Bag om Carbon Capture and Stories
Nothing is more difficult than making sense of the loss of meaning, yet nothing is more urgently necessary. For the forests burn and the wetlands dry up, and myth and poetry, twins born from their mysteries, fade into obscurity. Without them, and the dreams they are made of, we are captured by carbon, and the prose of inevitability replaces the poetry of hope. Raising the standard of poetry and myth, this collection once more makes sense of the loss of meaning, resists their fading away, and reminds us that, in saving our woods and wetlands, we save our stories and ourselves, too.

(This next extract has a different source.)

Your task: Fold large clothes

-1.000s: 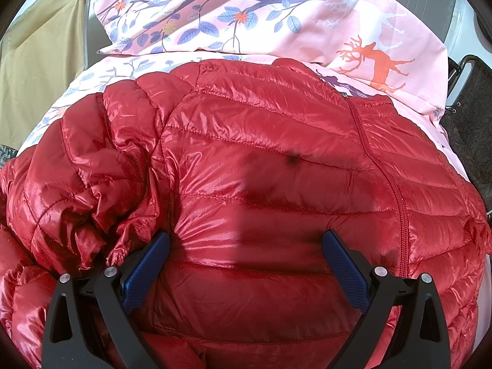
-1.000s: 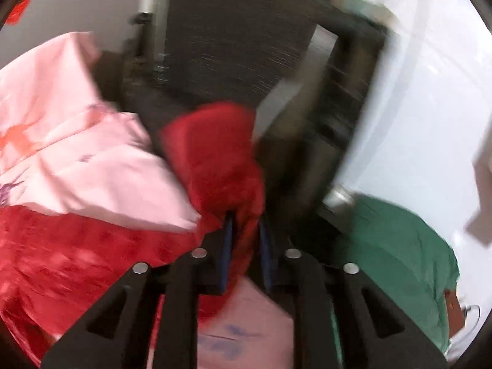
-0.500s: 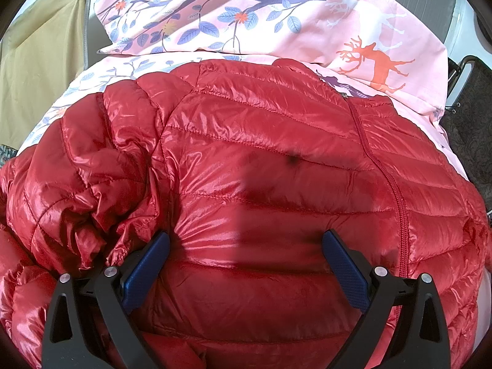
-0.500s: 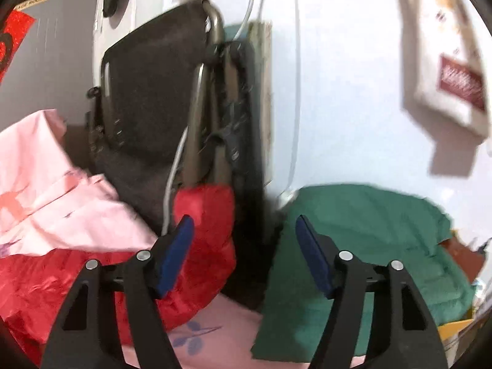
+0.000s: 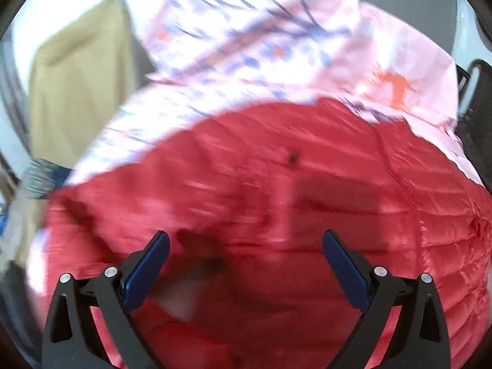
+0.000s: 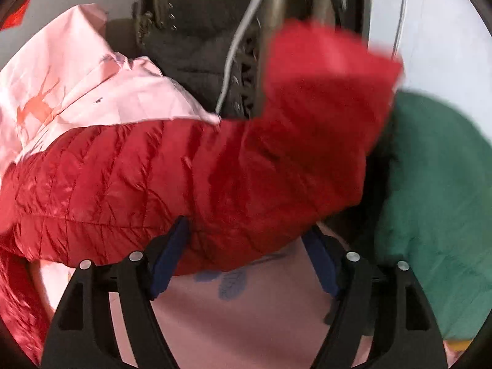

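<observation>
Jaws wide on the left gripper [image 5: 246, 264]; the right gripper's [image 6: 246, 258] opening around the red jacket's [image 6: 215, 178] sleeve, green cloth [image 6: 436, 203] beside.

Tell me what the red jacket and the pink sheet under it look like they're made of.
Red jacket: likely thin glossy nylon or polyester shell with puffy filling, judging by its sheen and stitched quilt lines. Pink sheet: matte printed woven fabric, perhaps cotton; soft creases, no shine.

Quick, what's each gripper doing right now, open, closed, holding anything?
Left gripper: open, holding nothing, above the red jacket.
Right gripper: jaws opening, jacket sleeve between them, not gripped.
</observation>
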`<state>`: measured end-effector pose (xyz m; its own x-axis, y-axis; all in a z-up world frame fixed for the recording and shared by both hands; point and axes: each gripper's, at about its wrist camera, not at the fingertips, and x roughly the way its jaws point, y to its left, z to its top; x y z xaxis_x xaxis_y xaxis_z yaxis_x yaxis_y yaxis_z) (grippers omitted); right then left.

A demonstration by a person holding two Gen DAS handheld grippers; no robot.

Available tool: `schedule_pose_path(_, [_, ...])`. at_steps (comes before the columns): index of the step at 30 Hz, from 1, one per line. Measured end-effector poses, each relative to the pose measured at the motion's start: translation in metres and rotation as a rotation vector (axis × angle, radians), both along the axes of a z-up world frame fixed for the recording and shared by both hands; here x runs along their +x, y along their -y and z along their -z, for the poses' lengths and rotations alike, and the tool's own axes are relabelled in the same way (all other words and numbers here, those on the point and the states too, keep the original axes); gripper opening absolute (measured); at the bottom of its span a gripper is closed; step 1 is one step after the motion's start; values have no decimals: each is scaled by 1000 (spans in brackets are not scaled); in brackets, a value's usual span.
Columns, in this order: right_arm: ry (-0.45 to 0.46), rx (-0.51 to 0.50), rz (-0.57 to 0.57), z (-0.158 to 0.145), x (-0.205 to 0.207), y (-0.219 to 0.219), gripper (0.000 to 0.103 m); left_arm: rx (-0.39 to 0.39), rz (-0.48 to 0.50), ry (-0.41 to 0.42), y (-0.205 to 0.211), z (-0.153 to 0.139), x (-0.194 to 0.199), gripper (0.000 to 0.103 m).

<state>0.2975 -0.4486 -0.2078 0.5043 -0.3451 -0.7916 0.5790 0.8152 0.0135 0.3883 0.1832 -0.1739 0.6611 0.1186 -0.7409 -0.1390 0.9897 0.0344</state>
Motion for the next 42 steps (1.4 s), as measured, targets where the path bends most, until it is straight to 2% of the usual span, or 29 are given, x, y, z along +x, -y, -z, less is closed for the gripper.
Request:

-Sascha Engel, Plant Anarchy
Dawid Juraszek bends the ancient world of mythology into a singularity of climate change-not through mythological giants like Gilgamesh, Antigone, or Aphrodite-but in the poem "Ishtar Descending to the Underworld," a poetic response to a modern world: "Through the first gate / gone were her wetlands // through the second / her old-growth forests" and then go to free-flowing rivers, coral reefs, grasslands, and glaciers. Still, what might seem like background in this mythological world is foreground in "Had She Asked Him," the seven-part series that balances humanity's reality in the immediate presence of carbon capture.
-Sandra Fluck, The Write Launch
Poems rattle off the page in short, unfettered staccato bursts. The words bleed into each other and offer the reader a philosophical pointillism where each phrase and fractured sentence are cumulative, building layers of meaning forcing the reader to modify their understanding. Totally fascinating.